The above talked about how to identify if the deadlock is caused by ITL shortage. A DBA should be proactive to get the information how likely the ITL problem could occur. If something is near broken, then DBA should take action immediately rather than waiting for lock/deadlock to occur. The idea is to get the average number ITL slots in each block and average free space, compare them with the initrans and initial free space (which is *pctfree):

select (-66-(2+avg_row_len)*(num_rows/blocks)-avg_space)/24 avg_itl_slots,
avg_space,
ini_trans,
*pct_free/100 ini_free_space
from user_tables order by avg_space

avg_itl_slots is actually the concurrent transactions high watermark on the block. If you find a table with little average space and avg_itl_slots is much bigger than ini_trans, the table tends to cause or already caused ITL contention. If you don't set freelists correctly and you populate a table in parallel, you'd see a very high avg_itl_slots, it is fairly safe and you shouldn't worry about it. Also be noted that the formula to calculate avg_itl_slots only can be used when the table's statistics was generated by analyze utility. If the statistics was generated by dbms_stats package, the formula should be modified to (-66-(2+3+avg_row_len)*(num_rows/blocks)-avg_space)/24, since dbms_stats doesn't include 3-byte row header when calculate average row length.

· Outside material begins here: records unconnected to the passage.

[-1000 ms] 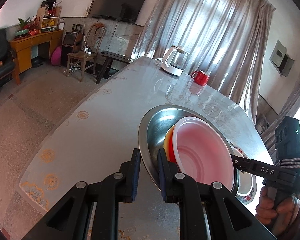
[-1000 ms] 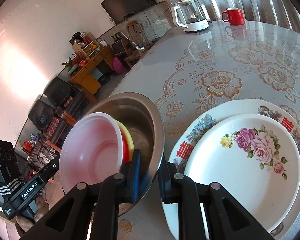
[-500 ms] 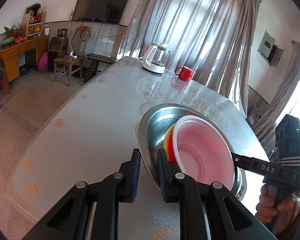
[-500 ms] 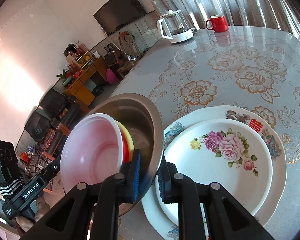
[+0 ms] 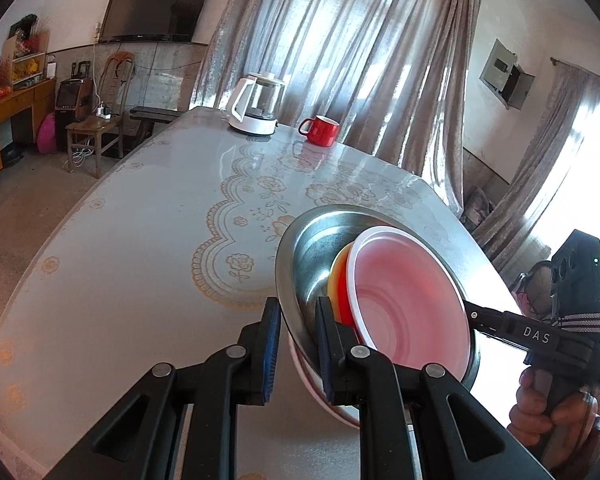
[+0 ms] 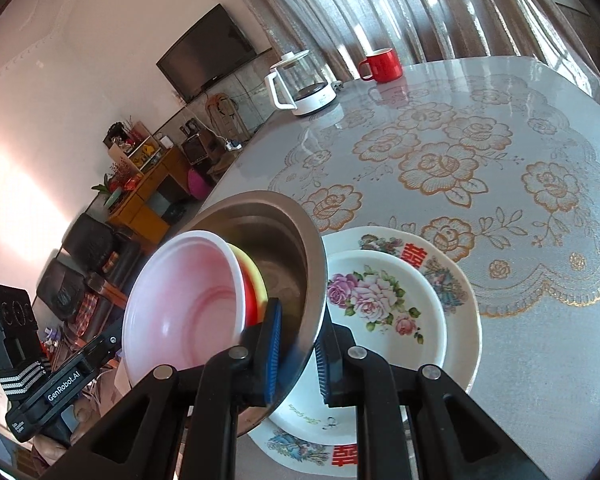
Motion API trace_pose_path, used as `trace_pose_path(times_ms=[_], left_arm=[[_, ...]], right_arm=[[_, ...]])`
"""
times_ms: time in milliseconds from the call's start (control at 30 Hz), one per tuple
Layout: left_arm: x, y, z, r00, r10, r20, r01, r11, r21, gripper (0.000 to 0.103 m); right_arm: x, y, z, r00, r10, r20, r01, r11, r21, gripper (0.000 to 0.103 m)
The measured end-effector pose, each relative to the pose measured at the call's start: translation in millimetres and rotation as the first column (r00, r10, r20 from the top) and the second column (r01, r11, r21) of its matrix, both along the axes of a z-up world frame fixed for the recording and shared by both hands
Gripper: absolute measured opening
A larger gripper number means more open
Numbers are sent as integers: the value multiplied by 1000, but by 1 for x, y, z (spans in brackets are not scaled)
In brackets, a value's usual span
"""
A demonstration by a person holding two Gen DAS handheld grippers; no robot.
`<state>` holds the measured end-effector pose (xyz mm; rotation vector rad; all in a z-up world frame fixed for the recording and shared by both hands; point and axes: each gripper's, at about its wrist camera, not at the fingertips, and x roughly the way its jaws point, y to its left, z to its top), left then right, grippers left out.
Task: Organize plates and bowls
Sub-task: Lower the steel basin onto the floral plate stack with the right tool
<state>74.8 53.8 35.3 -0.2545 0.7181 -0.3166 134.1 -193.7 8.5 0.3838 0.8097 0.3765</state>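
A steel bowl [image 5: 312, 248] [image 6: 268, 220] holds nested yellow [image 5: 334, 280], red and white-pink bowls [image 5: 408, 300] [image 6: 188, 292]. My left gripper [image 5: 296, 334] is shut on the steel bowl's near rim. My right gripper [image 6: 298, 350] is shut on the opposite rim. Together they hold the bowl stack in the air, tilted, over two stacked floral plates [image 6: 384, 304] on the table. In the left wrist view only a sliver of plate edge [image 5: 320, 392] shows under the bowl.
A glass kettle on a white base [image 5: 256, 104] [image 6: 300, 84] and a red mug [image 5: 320, 130] [image 6: 382, 65] stand at the table's far end. The grey flowered tablecloth [image 6: 480, 152] covers the table. Chairs and a cabinet stand on the floor to the left.
Both grippers have carried the bowl stack along the table, to above the floral plates. The grips are unchanged.
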Motion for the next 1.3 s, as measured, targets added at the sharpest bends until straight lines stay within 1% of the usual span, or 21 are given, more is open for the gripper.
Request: trace_pose_path(times_ms=[167,367,767,967,1033,1300], left_arm=[[7,-25,-3,999,-50,-18,50,999,1,16],[12,-42,-10,995,-85,-51,86,996,4,17],[9,-45,-24,991,-100,-91,101,995,3,17],[8,-47,-24,991,-107,-86,107,994,1,18],[11,-47,-27,989,-109,-95,109,994,-6,18],[12,-54,-32,986,-117,-117,119,993,13,18]], right_arm=[[-4,-23,0,998,-60,-7,60,998,-3,16],[-6,-40,-8,994,-106,-35,106,994,-6,16],[-7,-45,-24,989,-114,-90,112,993,-28,16],[-6,-45,-31,987,-117,-110,114,993,-37,16],[-6,-46,-33,986,-122,-116,119,992,-30,16],[-10,-49,-38,984,-130,-124,129,992,-14,16]])
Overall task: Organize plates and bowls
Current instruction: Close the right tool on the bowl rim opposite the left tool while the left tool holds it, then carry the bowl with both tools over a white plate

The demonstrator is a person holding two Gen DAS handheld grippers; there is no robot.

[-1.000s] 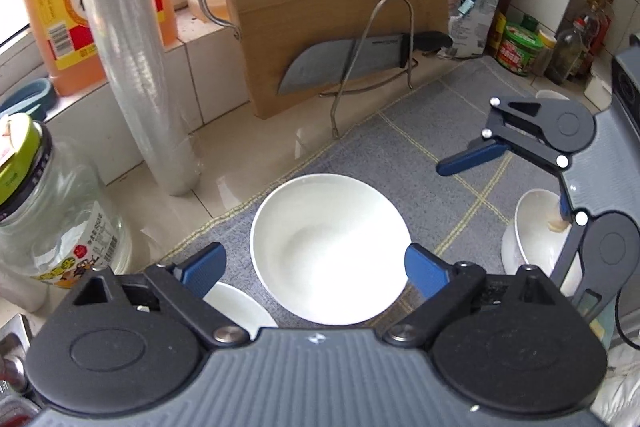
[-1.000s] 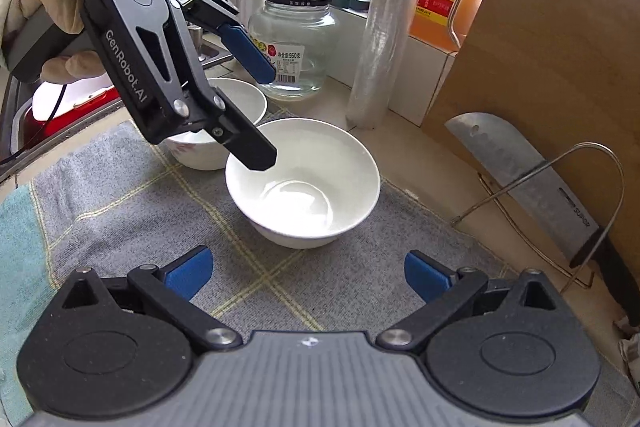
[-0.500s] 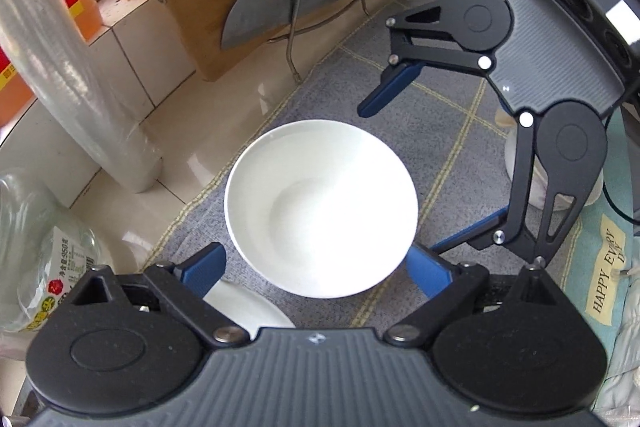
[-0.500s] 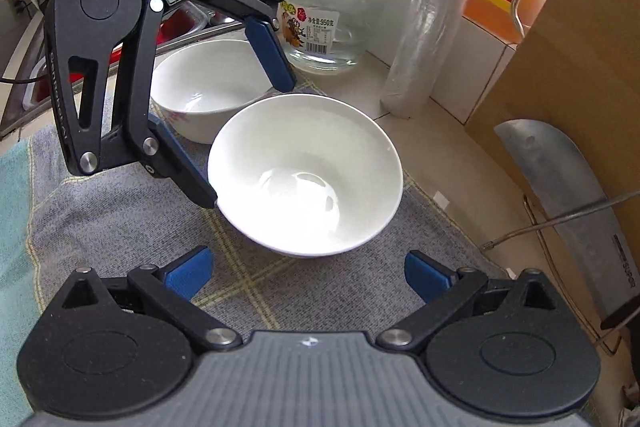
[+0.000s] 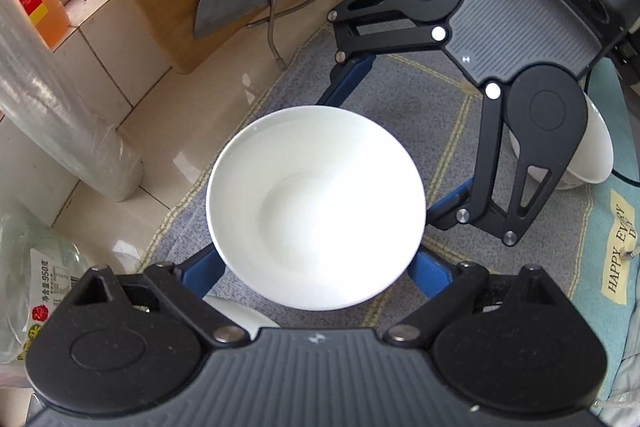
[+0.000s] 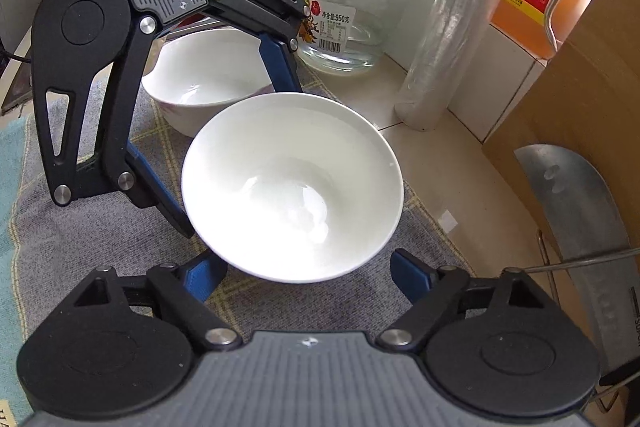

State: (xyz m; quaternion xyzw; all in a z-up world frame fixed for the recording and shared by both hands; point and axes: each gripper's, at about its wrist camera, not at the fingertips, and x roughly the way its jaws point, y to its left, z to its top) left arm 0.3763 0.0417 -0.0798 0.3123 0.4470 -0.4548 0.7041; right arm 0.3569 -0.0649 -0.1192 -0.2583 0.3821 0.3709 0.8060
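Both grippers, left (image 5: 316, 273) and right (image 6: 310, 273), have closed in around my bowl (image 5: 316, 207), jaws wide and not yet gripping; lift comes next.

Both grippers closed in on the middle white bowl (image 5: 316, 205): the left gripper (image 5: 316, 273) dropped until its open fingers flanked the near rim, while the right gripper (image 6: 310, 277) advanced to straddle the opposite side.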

3. How to prevent ITL lock?

In previous section, we discussed for a DBA how to identify ITL lock. Here we'll talk about how to fix the problem and how to prevent the problem in first place, i.e. in design and implementation phase.

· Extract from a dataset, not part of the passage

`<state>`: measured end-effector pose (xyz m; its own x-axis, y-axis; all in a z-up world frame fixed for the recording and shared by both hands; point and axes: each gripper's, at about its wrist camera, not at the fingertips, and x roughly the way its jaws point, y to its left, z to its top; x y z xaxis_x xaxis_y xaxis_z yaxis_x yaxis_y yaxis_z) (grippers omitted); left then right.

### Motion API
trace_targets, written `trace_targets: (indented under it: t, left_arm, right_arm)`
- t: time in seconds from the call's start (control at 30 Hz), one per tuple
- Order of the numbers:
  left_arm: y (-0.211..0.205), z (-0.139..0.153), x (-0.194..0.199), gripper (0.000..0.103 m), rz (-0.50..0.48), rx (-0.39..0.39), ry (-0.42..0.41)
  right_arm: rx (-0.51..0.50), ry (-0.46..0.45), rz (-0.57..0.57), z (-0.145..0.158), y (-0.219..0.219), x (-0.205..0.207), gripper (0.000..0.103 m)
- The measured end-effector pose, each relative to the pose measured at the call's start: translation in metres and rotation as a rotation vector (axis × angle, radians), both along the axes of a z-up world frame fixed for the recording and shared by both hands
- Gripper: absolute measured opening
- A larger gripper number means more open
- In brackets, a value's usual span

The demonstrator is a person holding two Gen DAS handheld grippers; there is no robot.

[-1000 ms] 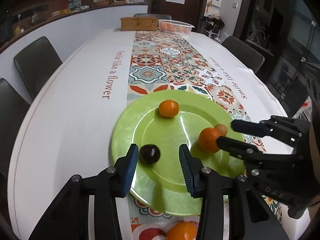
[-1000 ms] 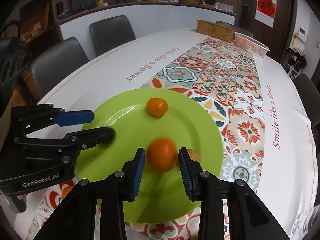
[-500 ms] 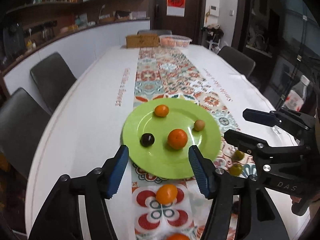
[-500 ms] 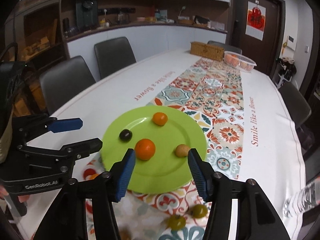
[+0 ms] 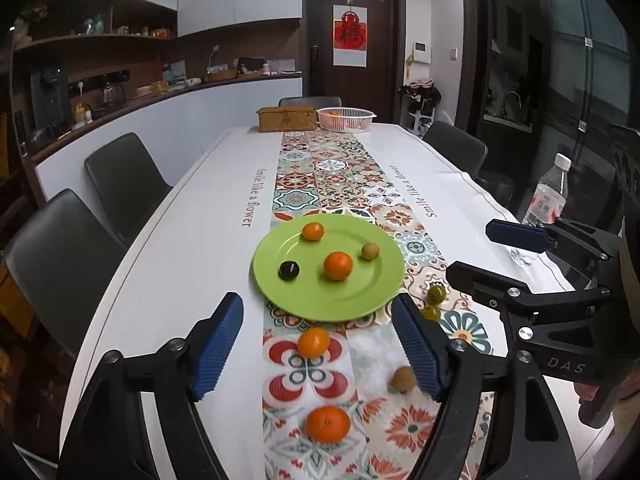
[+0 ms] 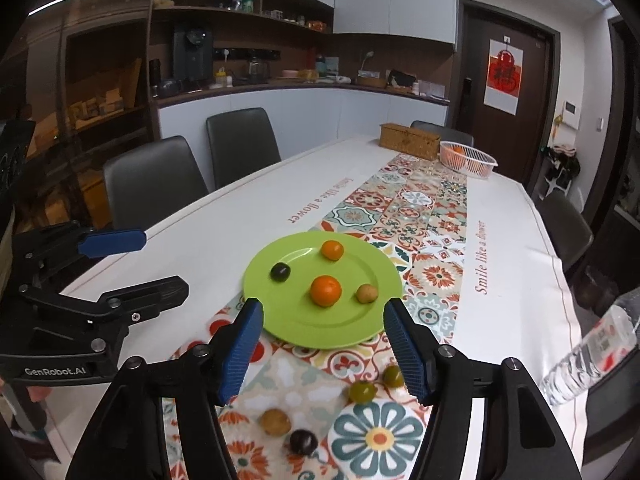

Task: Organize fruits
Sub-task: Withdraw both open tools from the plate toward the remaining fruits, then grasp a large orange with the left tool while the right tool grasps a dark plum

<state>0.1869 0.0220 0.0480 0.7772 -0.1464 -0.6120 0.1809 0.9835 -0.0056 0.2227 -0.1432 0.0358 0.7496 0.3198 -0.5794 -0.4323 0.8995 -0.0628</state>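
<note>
Left wrist | both claws [image 5: 318, 344] [image 6: 323, 346] opening, empty | glossy round green plate [image 5: 280, 292]

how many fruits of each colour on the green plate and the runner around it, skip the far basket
orange fruits: 4
dark purple fruits: 2
tan fruits: 2
green fruits: 2
total: 10, of which 4 on the green plate and 6 on the runner

Four fruits sit on the green plate [image 5: 280, 292] beyond the empty, opening left claw [image 5: 318, 346].
</note>
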Motion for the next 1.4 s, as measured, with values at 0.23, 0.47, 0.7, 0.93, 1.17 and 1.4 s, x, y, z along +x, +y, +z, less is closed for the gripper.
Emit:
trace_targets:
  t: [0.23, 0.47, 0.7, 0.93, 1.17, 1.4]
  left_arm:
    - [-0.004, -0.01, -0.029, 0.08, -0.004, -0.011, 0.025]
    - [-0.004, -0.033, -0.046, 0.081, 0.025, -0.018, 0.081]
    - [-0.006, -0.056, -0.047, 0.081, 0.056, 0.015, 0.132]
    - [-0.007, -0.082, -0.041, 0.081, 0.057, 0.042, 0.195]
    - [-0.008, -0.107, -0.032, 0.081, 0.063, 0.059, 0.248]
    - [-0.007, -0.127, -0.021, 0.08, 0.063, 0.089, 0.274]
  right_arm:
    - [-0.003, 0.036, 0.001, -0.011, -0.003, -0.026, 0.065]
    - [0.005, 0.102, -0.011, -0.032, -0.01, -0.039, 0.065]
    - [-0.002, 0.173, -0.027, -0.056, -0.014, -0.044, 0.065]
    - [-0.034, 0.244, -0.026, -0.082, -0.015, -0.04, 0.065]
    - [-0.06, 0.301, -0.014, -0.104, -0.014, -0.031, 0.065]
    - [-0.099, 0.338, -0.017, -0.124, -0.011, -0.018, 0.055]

a) To be perfectly safe, you can set initrans to be the small one of the number of possible concurrent processes accessing each block and the number of rows each block could possibly hold. For example, you have a pretty fat table with 400 bytes for each row (you can get it by querying select avg_row_len from user_tables), and you block size is 8192, you don't need set initrans to be anything more than 20. Since 8i, you can change initrans on the fly. However, the setting will only be effective for the new allocated blocks, i.e., your existing blocks of the table will continue to suffer ITL shortage. So, you should:
alter table initrans
alter table move
rebuild all the indices of the table
analyze table/index appropriately.

The problem of this solution is you may waste some space and if clients decides to increase application's parallel degree, they have to remember alter initrans and rebuild table/indices.

b) Increase pctfree. Oracle would have more chances to succeed in getting free space in block when is asked for new ITL by transaction. Same as bouncing initrans, you need to rebuild table and indices after increasing pctfree. This solution has the same problem as increasing initrans.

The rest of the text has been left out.